Hem Garbarek hem de ECM için bir başka dönüm noktası sunan albüm ise 1993 tarihli Officium oldu. Hilliard Ensemble vokal topluluğu ile Gregoryen ibadet müziğine yapılan bu yolculuk, kariyerinin en başarılı girişimlerinden biriydi. Avusturya Alplerinde bir manastırda kaydedilen ve ses ile saksafonu incelikle birbirine ören albüm, Avrupa pop müziği listelerine girerek daha sonraki yıllarda bu iş birliğinin devamı olacak üçlemesinin önünü açtı. Kısa bir aradan sonra gelen ve Grammy ödülüne aday gösterilen 2004 tarihli In Praise of Dreams ise Garbarek ile viyolacı Kim Kashkashian’ın sade bir buluşmasıydı ve (şaşırtıcı bir şekilde) Jan Garbarek Group’un ilk resmi canlı albümü olan Dresden (2009) onu birkaç yıl sonra takip etti.

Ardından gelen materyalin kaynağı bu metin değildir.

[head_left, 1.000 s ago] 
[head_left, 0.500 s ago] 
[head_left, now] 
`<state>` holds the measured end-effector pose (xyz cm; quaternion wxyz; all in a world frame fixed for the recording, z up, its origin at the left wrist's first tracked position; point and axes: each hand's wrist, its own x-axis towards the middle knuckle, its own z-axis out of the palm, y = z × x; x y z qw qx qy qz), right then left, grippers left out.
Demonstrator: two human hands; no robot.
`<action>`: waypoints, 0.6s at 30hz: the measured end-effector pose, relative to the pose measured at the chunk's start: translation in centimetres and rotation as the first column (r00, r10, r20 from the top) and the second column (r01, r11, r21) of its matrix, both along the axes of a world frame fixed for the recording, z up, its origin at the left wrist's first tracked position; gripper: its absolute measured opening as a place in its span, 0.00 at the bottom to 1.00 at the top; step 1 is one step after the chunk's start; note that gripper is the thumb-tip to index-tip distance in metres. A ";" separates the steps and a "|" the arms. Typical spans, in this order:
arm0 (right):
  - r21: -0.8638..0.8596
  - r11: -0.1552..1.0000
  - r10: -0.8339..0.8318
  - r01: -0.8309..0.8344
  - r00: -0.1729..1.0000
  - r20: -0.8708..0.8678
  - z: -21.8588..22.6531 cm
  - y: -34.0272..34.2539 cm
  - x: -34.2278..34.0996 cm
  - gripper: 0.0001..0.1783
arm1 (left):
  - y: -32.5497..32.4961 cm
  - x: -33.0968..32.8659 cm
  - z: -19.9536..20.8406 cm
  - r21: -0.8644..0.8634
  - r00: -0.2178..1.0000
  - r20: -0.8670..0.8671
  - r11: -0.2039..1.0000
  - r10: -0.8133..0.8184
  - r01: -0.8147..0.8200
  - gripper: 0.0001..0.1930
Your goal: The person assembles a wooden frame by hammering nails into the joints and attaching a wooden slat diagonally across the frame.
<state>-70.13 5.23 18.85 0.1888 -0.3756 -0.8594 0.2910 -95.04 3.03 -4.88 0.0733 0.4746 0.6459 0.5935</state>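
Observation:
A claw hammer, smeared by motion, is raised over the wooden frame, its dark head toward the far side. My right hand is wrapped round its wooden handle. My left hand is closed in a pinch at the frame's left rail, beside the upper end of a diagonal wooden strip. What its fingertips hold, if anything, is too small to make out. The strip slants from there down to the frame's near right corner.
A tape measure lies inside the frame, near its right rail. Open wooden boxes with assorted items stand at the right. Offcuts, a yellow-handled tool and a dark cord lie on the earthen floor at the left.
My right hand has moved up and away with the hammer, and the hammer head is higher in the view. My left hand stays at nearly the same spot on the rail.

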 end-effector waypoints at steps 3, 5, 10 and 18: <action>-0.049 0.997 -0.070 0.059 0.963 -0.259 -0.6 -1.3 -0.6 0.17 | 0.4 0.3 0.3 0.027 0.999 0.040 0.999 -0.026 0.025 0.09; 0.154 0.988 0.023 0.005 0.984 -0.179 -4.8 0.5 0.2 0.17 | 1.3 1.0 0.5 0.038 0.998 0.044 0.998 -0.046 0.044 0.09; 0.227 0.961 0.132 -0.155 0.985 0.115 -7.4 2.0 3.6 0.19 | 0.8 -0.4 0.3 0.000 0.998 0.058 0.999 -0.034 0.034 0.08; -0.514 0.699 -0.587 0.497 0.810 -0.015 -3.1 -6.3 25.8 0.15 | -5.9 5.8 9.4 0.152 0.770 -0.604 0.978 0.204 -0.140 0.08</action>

1970’lerden bu yana, Garbarek’in sivri saksafonu bir kulağını yerlisi olduğu Norveç’in halk müziğine çevirerek, arada sırada da rock‘n’roll, ambient ve bazen de tartışıldığı üzere New Age’in eşiğine göz kırparken, caz, klasik müzik ve çeşitli dünya müziği gelenekleri arasındaki bağlayıcı doku oldu. Hem başını çektiği hem de grup üyesi olduğu sayısız ECM albümünde boy gösteren sanatçı, özgün dokunuşu, sessizlik anlayışı ve karakteristik tutumuyla her kaydında yeni alanlara açılıyor. “Diyebilirsiniz ki bir müzisyen olarak hayatım ECM’in evinde geçti.”